Are you sure the x11vnc program was able to use ports in that range? The firewall would definitely be something to check, but first make sure the ports are right. x11vnc should print out what it's using when started.

----------

## Farkenell

https://forums.gentoo.org/viewtopic.php?t=72893

I think this is what you maybe lookin for?

was pretty easy to do...I got it first go...

----------

## OdinsDream

Farkenell, I believe the difference between this thread and the one you linked is the fact that this one is for connecting to a currently running desktop. It's not a terminal server, like the other one. Both have their uses, and I've made use of the terminal server type of installation before, but this thread is only useful if you want to connect to your screen as you left it.

So, if you started GAim at home, this thread shows you how to connect to the system and see the -currently running- gaim session.

The thread you link to allows you to connect to the home system, but start up a brand new session. You don't interfere with the applications currently running, and in fact, can't interact with them.

----------

## CriminalMastermind

well i don't have vnc setup to connect to my :0 display, but it appears there is another way to do this.  here is the link from the realvnc ver 4 faq.... incase anyone wants to know another way this could be done.

----------

## RexM

 *ShutterBC wrote:*   

> Any idea why this seems to be much faster than using krfb?

 

 *http://www.karlrunge.com/x11vnc/ wrote:*   

> x11vnc is written in plain C and uses only standard libraries.

 

That could possibly be the reason  :Wink: 

----------

## Entropy42

Just curious:

Will things that normally run very slowly over VNC (video, 3D acceleration) work on the local display when doing this?  Or will they be slow locally also.

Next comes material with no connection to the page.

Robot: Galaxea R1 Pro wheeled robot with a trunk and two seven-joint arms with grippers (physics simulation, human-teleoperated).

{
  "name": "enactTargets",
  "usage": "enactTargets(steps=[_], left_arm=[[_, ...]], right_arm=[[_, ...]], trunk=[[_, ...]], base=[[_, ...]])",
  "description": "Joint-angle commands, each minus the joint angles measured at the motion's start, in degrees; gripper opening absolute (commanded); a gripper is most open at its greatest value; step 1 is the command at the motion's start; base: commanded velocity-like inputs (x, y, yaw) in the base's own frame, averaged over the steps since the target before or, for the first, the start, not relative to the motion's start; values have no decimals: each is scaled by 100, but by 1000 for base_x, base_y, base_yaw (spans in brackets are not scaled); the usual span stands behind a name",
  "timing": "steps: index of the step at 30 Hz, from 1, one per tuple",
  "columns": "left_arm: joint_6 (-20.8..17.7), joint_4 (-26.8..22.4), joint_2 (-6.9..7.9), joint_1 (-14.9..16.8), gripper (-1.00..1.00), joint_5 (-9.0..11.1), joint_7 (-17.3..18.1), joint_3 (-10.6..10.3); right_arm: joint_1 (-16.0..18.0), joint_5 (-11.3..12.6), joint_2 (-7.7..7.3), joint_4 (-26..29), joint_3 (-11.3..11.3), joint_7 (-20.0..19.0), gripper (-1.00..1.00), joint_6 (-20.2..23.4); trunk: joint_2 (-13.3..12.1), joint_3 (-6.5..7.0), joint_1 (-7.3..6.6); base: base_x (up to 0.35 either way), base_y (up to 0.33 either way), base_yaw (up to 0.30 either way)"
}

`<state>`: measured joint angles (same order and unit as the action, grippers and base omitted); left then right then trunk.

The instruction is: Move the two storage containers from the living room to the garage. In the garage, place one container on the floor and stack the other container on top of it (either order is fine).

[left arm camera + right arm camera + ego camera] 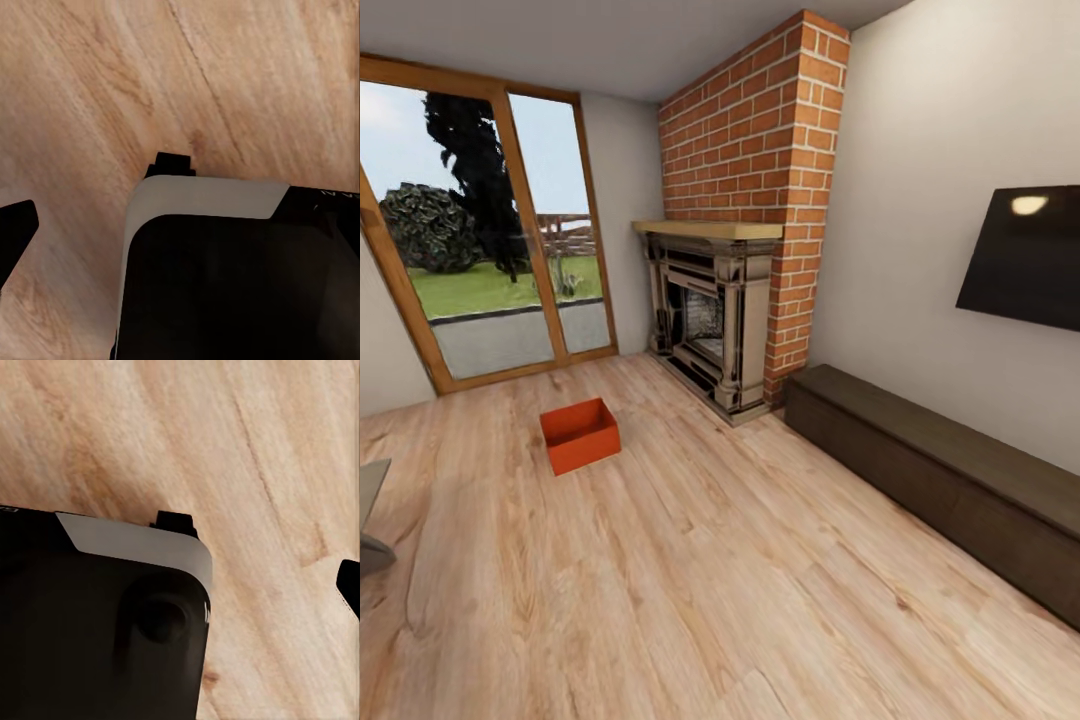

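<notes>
One orange-red storage container (580,434) sits alone on the living room's wood floor (740,580) at centre-left of the head view, before the glass door (480,230) and brick fireplace (745,210), awaiting pickup; whether either arm's jaws are open cannot be told.

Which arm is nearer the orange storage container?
Probably left: the storage container lies ahead, left of the head view's centre; both arms hang beside the base, far from it.

Light wood plank floor (247,442), black robot body (90,637) with grey edge
</notes>
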<state>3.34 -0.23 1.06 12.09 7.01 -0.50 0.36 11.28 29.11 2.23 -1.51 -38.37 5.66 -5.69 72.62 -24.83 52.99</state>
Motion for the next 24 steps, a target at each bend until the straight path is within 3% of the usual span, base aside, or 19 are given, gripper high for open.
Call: enactTargets(steps=[1, 5, 24], left_arm=[[18, 5, 0, 4, 100, 46, -3, -1], [18, 5, 0, 4, 100, 46, -3, -1], [18, 5, 0, 4, 100, 46, -3, -1]], right_arm=[[6, 51, 5, -16, -48, 5, 100, -28], [6, 51, 5, -16, -48, 5, 100, -33], [6, 44, 5, -16, -48, 5, 100, -37]], trunk=[[3, -6, 3], [3, -6, 3], [3, -6, 3]], base=[[321, 0, 0], [321, 0, 122], [321, 0, 266]])
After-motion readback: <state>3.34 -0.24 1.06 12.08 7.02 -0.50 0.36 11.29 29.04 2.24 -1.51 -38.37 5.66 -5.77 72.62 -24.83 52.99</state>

i.e. if I set this up, will I be able to run xine and quake3 when sitting locally at the machine, but be able to connect and use non-video/3D apps when connecting remotely?

----------

## OdinsDream

Entropy42, vnc works by monitoring your local screen for changes and then sending only those blocks that change to the remote client. When I'm using vnc on the 10mbps LAN here, it's only slightly slower than actually sitting at the machine. When I connect to home from the office, it's usable, but things like scrolling, or dragging an entire window, are noticeably slower and should be avoided.

That being said, things like XINE and 3D acceleration are a different matter altogether. In general, the content in video windows will not show up on the remote viewer, simply because of the more efficient way the video player deals with your video memory. I don't know at all how it technically works, but it's called "overlay," and that only works locally. The same would go for 3D acceleration. It does not, however, slow down the response at all. The video content simply doesn't get copied to the remote viewer. In its place will be a black (green, fuscia) box.

----------

## skwashy

Any idea why x11vnc quits when my remote viewer closes?

Maybe I missed something?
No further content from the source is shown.